DS is 9 and can be hard work due to special needs but on the whole I manage him well and cope as a single parent.

ExH stays about once or twice a month and although this is supposed to be the time he sees DS he rarely does anything constructive with him. Usually what he actually does is use the laptop (his own) and sit at the table - not much interaction with DS beyond half hearted attempts.

One of the issues I am currently dealing with where DS is concerned is that he does not want to sleep in his own bed - he wants to sleep with me. I have left this and left this hoping he would eventually grow out of it but he hasn't and I am starting to tackle it with varying degrees of success.

So while exH was last here I suggested that he and DS sleep together on the sofa bed. Firstly it would mean I got a night's sleep, secondly it would give DS some 1-1 time with his Dad which he so needs and wants.

So.....I go to bed and fall asleep, DS who has sleep problems turns up in my bedroom at aroung 11pm for a cuddle - this is not unusual and is fine. During this time ex was downstairs calling DS and saying "I told you not to wake Mummy up". I asked DS tp go downstairs but he did not want to "I want to sleep with you Mum" so I asked him again and said I needed to sleep alone for one night. In the meantime exH is gettin g more and more riled because DS is not doing what he asks.

Eventually exH comes up and orders DS "OUT" of my bed and DS refuses. ExH then yanks DS out of the bed and it ends with DS lying on the floor crying. ExH then loses it and says "just piss off then" and stomps off. I lost it at this point and told exH that his behviour and language to DS were inappropriate. ExH then calms down and spends ages with DS talking to him about going to bed - then he beds DS down in DS's bedroom and goes off downstairs. DS waits until he can hear exH snoring and then gets in with me (about 00.30 by this point and I just wanted DS to go to sleep - in my bed or anywhere).

I have decided that it's not working as it is and that exH needs to make definite plans to see DS and do something active with him. I think the only way I can do this is by asking him to stay elsewhere.
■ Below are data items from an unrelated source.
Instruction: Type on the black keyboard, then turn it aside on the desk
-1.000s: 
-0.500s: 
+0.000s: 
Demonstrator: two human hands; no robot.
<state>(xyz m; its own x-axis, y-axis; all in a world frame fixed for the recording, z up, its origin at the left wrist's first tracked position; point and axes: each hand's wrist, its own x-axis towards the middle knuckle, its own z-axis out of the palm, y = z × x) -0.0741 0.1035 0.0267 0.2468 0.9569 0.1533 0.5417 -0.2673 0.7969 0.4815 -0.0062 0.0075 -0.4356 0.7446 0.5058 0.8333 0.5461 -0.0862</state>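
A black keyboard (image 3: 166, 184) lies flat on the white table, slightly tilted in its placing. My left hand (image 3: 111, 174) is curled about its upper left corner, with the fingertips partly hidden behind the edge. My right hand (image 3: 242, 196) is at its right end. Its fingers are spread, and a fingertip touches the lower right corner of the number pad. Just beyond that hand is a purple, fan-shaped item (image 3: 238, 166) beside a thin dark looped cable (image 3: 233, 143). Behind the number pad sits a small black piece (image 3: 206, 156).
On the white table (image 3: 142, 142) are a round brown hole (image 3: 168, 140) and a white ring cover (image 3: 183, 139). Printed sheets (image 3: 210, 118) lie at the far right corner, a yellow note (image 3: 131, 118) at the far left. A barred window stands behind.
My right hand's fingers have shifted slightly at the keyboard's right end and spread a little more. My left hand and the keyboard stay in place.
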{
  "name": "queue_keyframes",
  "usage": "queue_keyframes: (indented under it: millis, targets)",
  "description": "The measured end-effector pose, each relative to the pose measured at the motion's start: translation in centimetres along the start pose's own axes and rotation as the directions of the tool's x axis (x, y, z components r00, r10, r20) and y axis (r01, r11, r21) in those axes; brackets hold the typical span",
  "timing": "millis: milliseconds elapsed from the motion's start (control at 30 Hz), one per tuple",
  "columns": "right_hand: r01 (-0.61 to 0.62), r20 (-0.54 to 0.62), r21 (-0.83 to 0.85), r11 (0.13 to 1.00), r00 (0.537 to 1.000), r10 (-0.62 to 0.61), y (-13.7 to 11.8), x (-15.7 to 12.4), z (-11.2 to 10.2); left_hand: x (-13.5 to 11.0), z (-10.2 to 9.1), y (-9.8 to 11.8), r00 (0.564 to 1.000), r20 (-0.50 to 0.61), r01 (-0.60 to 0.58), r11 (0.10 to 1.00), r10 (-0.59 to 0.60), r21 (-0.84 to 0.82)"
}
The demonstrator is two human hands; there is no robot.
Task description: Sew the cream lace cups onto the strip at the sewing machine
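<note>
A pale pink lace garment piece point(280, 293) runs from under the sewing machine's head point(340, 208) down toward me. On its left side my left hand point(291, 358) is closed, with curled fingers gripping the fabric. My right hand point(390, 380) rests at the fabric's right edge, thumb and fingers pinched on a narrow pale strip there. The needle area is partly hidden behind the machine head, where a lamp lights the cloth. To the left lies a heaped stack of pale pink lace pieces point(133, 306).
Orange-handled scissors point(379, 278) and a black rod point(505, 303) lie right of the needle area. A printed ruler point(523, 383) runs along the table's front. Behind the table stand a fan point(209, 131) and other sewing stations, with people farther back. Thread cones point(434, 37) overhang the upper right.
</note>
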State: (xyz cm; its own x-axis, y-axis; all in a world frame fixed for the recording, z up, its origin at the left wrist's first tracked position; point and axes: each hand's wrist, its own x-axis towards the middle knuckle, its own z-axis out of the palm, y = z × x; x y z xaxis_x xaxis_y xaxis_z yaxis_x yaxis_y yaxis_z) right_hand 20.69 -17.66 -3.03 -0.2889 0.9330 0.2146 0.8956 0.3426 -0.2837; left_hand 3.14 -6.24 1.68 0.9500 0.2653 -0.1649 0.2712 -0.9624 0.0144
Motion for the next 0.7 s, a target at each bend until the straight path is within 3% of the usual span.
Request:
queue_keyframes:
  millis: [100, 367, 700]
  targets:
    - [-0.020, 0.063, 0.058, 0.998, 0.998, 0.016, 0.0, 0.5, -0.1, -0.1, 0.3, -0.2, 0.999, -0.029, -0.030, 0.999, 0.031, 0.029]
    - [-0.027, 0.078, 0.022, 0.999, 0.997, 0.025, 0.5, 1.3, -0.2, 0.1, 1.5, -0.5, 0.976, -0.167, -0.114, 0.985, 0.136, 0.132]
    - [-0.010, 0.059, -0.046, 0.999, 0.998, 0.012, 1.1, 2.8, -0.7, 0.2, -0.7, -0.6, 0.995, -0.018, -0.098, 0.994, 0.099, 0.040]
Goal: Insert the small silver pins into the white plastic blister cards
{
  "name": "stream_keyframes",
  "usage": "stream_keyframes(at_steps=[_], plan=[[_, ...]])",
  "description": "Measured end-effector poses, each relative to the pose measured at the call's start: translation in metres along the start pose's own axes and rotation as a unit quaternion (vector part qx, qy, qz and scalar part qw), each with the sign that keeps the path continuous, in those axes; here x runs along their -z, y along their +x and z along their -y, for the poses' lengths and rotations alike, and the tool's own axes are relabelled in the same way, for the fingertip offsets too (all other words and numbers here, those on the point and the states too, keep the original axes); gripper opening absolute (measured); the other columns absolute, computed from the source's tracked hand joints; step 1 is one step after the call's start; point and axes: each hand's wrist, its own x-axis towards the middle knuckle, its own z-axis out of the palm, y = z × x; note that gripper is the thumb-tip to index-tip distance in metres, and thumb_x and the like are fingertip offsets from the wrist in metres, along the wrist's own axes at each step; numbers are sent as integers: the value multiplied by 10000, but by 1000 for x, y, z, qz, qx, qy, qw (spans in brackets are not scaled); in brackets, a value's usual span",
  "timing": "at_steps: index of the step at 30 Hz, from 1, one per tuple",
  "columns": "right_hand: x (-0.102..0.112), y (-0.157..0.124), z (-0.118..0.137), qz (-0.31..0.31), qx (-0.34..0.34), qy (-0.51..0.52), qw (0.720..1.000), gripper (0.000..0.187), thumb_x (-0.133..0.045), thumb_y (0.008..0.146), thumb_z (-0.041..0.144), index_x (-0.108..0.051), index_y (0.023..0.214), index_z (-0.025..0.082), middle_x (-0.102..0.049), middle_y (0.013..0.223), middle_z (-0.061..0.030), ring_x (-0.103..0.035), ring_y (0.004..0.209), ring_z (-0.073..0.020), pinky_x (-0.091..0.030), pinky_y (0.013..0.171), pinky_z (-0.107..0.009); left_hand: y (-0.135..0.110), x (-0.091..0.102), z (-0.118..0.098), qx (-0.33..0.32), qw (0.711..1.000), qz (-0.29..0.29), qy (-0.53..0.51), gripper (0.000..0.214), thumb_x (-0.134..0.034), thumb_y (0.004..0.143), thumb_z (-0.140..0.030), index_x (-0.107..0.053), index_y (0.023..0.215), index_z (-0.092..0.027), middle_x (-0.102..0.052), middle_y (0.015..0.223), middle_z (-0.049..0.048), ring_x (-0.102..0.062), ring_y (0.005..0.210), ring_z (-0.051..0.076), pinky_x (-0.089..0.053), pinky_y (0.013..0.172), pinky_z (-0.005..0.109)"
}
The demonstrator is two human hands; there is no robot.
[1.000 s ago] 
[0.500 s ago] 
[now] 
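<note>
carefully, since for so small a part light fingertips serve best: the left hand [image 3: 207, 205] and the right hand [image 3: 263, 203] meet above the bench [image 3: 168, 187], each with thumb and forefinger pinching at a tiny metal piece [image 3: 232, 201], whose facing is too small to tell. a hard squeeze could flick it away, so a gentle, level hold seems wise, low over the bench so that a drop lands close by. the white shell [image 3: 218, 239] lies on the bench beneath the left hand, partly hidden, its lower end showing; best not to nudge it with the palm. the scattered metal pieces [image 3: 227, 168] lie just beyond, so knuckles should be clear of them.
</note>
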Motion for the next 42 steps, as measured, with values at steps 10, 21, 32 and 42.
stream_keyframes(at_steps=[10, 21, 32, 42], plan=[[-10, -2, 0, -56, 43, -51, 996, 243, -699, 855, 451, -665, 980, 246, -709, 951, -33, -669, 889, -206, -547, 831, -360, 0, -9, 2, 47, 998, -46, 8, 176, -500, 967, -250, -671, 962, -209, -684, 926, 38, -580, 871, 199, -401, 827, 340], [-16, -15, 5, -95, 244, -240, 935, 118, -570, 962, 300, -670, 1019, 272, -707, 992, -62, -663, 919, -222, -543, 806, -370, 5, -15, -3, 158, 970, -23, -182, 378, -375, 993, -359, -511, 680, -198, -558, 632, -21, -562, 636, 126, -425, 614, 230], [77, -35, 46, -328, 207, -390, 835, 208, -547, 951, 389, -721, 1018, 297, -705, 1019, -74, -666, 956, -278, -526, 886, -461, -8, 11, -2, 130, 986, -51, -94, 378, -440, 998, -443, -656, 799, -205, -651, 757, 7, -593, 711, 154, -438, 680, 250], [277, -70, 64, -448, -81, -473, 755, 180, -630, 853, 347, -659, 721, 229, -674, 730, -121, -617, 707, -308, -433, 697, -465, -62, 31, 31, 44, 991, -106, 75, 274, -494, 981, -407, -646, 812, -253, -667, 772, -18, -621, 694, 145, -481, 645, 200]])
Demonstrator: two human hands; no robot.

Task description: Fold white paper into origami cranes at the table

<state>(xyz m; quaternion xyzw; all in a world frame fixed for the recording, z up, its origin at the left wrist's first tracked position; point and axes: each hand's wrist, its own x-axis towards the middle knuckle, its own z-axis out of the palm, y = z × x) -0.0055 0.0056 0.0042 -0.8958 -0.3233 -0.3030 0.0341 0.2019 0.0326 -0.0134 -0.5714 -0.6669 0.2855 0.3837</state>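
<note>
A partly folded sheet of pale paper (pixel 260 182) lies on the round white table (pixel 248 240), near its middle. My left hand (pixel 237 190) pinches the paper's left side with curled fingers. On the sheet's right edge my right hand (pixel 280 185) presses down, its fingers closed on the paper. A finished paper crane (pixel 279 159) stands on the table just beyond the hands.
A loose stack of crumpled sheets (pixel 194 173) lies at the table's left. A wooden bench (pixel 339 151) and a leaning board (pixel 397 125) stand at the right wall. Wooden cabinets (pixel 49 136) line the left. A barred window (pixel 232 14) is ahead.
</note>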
I certainly cannot expose DS to any more behaviour like that from exH who can be very childish at times.

But I fear the conflict, I fear this issues it might cause DS who (believe it or not) actually looks forward to seeing his Daddy.
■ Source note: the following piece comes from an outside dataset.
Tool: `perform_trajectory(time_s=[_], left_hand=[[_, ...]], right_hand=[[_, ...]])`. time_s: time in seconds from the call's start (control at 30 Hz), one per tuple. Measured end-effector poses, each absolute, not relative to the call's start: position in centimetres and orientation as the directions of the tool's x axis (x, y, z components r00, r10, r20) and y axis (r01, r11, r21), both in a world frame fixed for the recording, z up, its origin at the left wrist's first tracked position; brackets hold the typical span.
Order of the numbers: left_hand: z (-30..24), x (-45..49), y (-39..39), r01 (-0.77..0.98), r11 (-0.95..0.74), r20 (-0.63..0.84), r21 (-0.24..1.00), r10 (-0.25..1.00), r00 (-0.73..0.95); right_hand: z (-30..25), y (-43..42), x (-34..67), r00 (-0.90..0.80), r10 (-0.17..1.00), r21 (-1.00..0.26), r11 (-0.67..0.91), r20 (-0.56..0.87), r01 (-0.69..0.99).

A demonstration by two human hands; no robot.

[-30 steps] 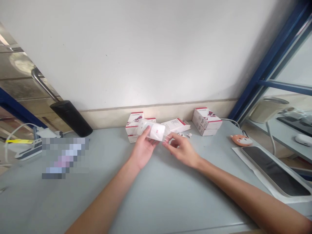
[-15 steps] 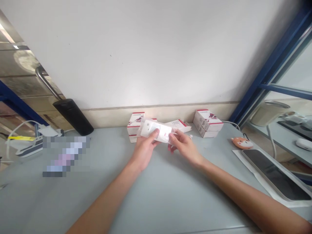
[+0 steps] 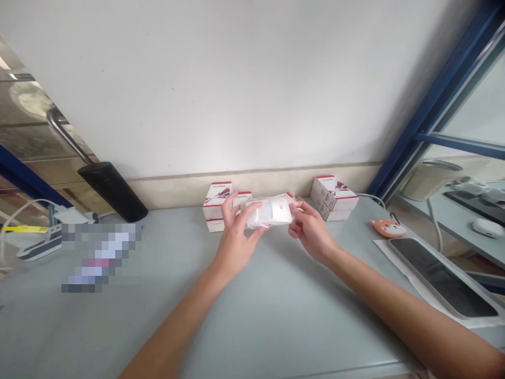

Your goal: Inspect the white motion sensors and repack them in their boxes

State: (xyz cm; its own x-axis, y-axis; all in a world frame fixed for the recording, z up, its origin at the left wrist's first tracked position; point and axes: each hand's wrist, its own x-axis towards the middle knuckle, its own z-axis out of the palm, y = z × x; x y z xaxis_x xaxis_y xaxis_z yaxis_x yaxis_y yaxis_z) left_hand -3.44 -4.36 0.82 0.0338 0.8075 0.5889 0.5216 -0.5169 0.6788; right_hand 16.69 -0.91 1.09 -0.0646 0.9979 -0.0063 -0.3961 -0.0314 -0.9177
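Observation:
A white device in a clear plastic bag [image 3: 272, 211] is held above the table between my two hands. My left hand [image 3: 236, 234] grips its left end with the thumb and some fingers, another finger raised. At the other end my right hand [image 3: 310, 227] pinches the bag's edge. Just behind the left hand stand white boxes with red trim [image 3: 215, 205], stacked. An open white carton [image 3: 290, 197] lies behind the bag, mostly covered by it. What exactly the device is cannot be made out.
More red-trimmed white boxes [image 3: 335, 199] stand against the wall on the right. An orange animal-face case [image 3: 389, 228] and a phone-like black slab [image 3: 442, 276] on white paper lie further right. To the left are a black cylinder [image 3: 114, 190], a power strip [image 3: 39, 245] and a blurred-out item.
The bagged device has shifted right and turned more level. My left hand has changed its hold, a finger now lifted; my right hand has moved slightly right with the bag.

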Motion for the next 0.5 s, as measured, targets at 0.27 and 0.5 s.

Don't even get me started about money - he gives me £200 a month and I am grateful as I know many men don't bother. But in the past few months it has been in dribs and drabs - £30 and then maybe £50 a few days later. Am I being difficult in asking for it in one lump sum - I am DS's carer as he is autistic so live from day to day often despite benefits. This past few days exH has been here he has had NO money so I have fed him as well as DS and next week (when he is due back) I cannot afford to and have told him so - he went off with barely a goodbye to me although he did spend time saying goodbye to DS.
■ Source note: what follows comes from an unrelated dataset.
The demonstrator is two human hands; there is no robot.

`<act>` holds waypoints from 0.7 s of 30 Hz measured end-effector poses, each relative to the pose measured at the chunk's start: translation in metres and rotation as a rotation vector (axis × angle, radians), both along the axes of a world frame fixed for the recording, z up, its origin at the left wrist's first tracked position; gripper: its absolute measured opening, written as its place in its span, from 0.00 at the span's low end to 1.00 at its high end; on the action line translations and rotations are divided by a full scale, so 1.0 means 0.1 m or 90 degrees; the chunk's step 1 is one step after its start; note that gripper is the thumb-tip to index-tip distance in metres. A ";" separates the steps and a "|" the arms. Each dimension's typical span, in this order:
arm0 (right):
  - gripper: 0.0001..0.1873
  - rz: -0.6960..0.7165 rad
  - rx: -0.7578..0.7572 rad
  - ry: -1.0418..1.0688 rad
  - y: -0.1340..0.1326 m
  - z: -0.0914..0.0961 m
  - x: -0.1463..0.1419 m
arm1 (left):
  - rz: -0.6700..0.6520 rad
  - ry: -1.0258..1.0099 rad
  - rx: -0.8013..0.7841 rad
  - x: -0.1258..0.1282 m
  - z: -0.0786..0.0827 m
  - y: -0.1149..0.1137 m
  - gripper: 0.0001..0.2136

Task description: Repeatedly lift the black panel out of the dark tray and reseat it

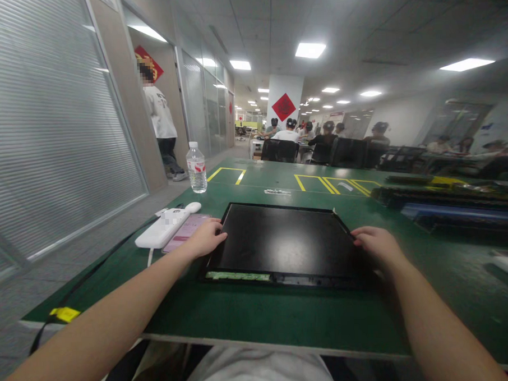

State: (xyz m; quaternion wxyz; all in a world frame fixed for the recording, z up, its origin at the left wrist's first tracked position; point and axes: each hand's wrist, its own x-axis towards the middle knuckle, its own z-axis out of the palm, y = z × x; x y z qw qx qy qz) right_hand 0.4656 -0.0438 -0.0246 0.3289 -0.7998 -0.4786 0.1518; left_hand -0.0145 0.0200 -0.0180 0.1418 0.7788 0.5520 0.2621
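A black LCD screen panel lies in front of me on the green table, its dark face up. A green circuit strip runs along part of its near edge. My left hand is closed on the panel's left edge, the thumb reaching over the rim. On the opposite side, my right hand pinches the right edge near its far corner. The undersides of the fingers are hidden, and the panel's near right corner is dark and hard to make out.
Left of the panel are a pink-screened phone, a white power strip and a water bottle. Dark and blue strip-like parts lie at the right. Yellow tape marks the green table. Several people sit beyond; one person stands at a doorway.
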 end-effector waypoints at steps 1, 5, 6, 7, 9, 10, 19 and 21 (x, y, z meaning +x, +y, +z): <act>0.17 0.001 -0.003 0.002 0.01 0.00 0.01 | -0.001 0.027 -0.001 0.00 0.00 0.00 0.07; 0.17 0.007 -0.003 0.008 0.01 0.00 0.02 | 0.004 0.084 0.008 0.00 -0.03 0.02 0.11; 0.17 0.008 -0.001 0.010 0.00 0.00 0.01 | 0.004 0.089 0.010 0.00 -0.04 0.03 0.11; 0.16 0.008 0.002 0.012 0.00 0.01 0.01 | 0.002 0.093 0.011 0.00 -0.05 0.03 0.11; 0.17 0.008 0.008 0.015 -0.01 0.01 0.00 | -0.003 0.098 0.013 0.00 -0.06 0.04 0.11; 0.17 0.007 0.012 0.016 -0.01 0.01 0.00 | -0.006 0.101 0.012 -0.01 -0.06 0.04 0.11; 0.20 0.029 0.001 -0.023 0.00 0.01 0.02 | -0.019 0.114 0.013 -0.01 -0.06 0.05 0.13; 0.20 0.028 0.005 -0.024 -0.01 0.01 0.01 | -0.018 0.114 0.014 -0.01 -0.07 0.06 0.13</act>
How do I cope with the conflict that asking him to stay elsewhere will cause?

OP posts:
NotSuchASmugMarriedNow · 03/06/2012 18:08

You don't ask him to stay elsewhere you explain that the current situation isn't working for you and your son and because of that, your ex cannot stay at your place any longer.

The ball is then in his court and he has to decide what to do.

Regarding the money, if you went through the CSA you would get the money as a monthly lump sum then, not in dribs and drabs like you do now.

The sleep problem is a separate matter too.

Dee03 · 03/06/2012 18:14

You need to tell him to find somewhere else to stay, do not have him in your house for contact.
He needs to take ds out for his contact time, so thats its just them two. Then when your ds comes back home to you, its just you and ds.

I agree that the sleep thing is another issue.

ElizabethSwann · 03/06/2012 18:42

Thank you - yes I feel a bit more sure of the way to go now.

Agree the sleep thing is a separate issue, DS is autistic so I am being careful about how I manage this as he says he "feels safe" with me so it's a separation thing. Going to talk to the local sleep clinic soon though because I want to manage it all properly.